N5 — [HIGH] bn254 Metal g1_to_affine and g1_double retain secret-dependent branches; the constant-time guarantee is partial

luxcpp/crypto/bn254/gpu/metal/bn254.metal:284-303 g1_to_affine has

if (fp256_is_zero(p.z)) { ...return...; } — secret-dependent control flow

on the Z coordinate. g1_double at bn254.metal:306-309 does the same:

if (fp256_is_zero(p.z)) return p;. pt_cmov is correctly applied to the

add/scalar-mul dispatch (lines 335-415) — that's the win advertised in #192.

But g1_double is called from the very first iteration of g1_scalar_mul

and on every base doubling at line 411, AND g1_to_affine is called on the

public output (line 468, 507, 544).

For the scalar-mul body: g1_double(base) is ALWAYS called regardless of

the bit; pt_cmov(acc, sum, mask) selects whether to take the add. If the

running base is the identity at any point during the ladder (it can't on

non-zero scalars, but the analysis must hold for all inputs), g1_double's

early-exit branches. For g1_to_affine on the public output, the public

result CAN be the identity (Pedersen commit of zero with zero blinding =

identity); the branch reveals "result was identity" via timing. That's a

correctness fact about the input, not the secret blinding — but it leaks

"was the secret the all-zero vector" which is a non-zero advantage.

Worse: the audit claim in #192 says "constant-time properties hold AT THE

METAL ASSEMBLY level". I can't read MSL→AIR→Apple-GPU-ISA from this audit

session without a Metal toolchain, but I CAN read the source. The MSL source

has at least 4 secret-dependent branches that the compiler is free to lower

to predicated mov OR conditional branch depending on optimizer heuristics. A

timing-stable claim at the GPU-ISA level requires a disassembly check

(metal-objdump --disassemble), and I see no CI evidence of that.

Fix hint: replace if (fp256_is_zero(p.z)) ... return ... in g1_double

and g1_to_affine with pt_cmov-driven masked output. For Pedersen the

output may be identity; document that and ensure the verify path doesn't

branch on it. Add a metal-objdump step to CI that asserts no cmpsel.cond

or branch on register holding p.z limbs.

Top 5 NEW design weaknesses

D1 — [HIGH] CompositeAttestation interface vs envelope is a dual-type problem

The release gate consumes a CompositeAttestation *interface*

(pkg/kms/release.go:59) and the wire layer produces a CompositeAttestation

*struct* (pkg/attestation/composite.go:134).
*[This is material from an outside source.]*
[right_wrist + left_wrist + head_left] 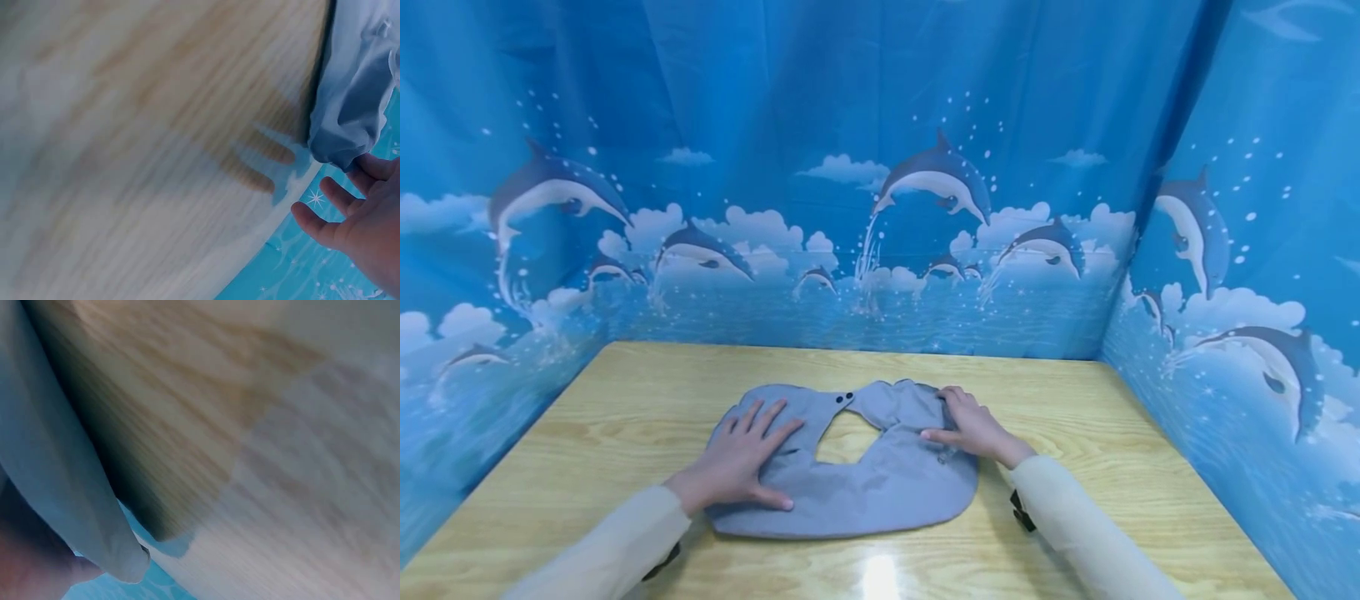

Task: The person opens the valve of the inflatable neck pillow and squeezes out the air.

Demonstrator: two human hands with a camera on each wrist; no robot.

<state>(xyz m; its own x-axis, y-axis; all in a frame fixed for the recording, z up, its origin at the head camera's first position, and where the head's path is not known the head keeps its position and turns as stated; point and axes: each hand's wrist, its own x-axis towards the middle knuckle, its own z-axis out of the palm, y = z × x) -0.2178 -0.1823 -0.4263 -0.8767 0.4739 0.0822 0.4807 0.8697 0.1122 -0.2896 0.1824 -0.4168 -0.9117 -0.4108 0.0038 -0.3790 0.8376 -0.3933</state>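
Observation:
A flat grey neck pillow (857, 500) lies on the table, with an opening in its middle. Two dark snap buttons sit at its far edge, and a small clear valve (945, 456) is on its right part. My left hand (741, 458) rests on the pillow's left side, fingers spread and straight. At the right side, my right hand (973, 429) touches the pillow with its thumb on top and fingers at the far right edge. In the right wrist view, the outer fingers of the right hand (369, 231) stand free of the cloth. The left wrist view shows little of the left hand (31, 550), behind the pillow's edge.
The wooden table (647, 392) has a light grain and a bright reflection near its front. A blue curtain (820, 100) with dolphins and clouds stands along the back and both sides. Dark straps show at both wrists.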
Different files, same name,

unrelated method sets. A fix for N1 must NOT just swap types — the wire

struct doesn't have Verify(nonce)/TEEPublicKey(), and the gate interface

doesn't have VerifyEvidence. This invites a future regression where

someone "implements both" and gets the worst of both.

Fix: collapse to one type. The wire struct should grow `VerifyAndPolicy(ctx,

nonce, policy) (*VerifiedRelease, error)` and the gate should consume that.

D2 — [HIGH] require_* flags advertised but missing from Go side

LP-137.md §2.7:312-315 claims "explicit require_sev_snp, require_tdx,

require_nv_nras booleans on the CompositeAttestationConfig struct. Zero-

byte fields no longer wildcard." Searching across lux/*.go for any of

require_sev_snp, require_tdx, require_nv_nras, RequireSEVSNP,

RequireTDX, RequireNVNRAS returns zero matches. The field names exist

only in C++ headers. The Go release-policy struct

(pkg/kms/release.go:85-103) has only RequiredRIM and AllowedHardware

maps — no per-issuer-kind require booleans. O5 closure is C++ only;

Go side is unchanged.

D3 — [MEDIUM] WGSL Miller loop is deferred but advertised as shipped

luxcpp/crypto/bn254/gpu/wgsl/bn254.wgsl:797-804 explicitly says

"k_miller_iter and k_pairing on WGSL: deferred. The full Miller loop on WGSL

with u64 emulation is ~2 KLOC and exceeds the per-session budget for this

commit. The host-driver fallback path runs the CPU oracle so the determinism

harness still asserts byte-equality of cyclotomic-square^100 / e(P,Q)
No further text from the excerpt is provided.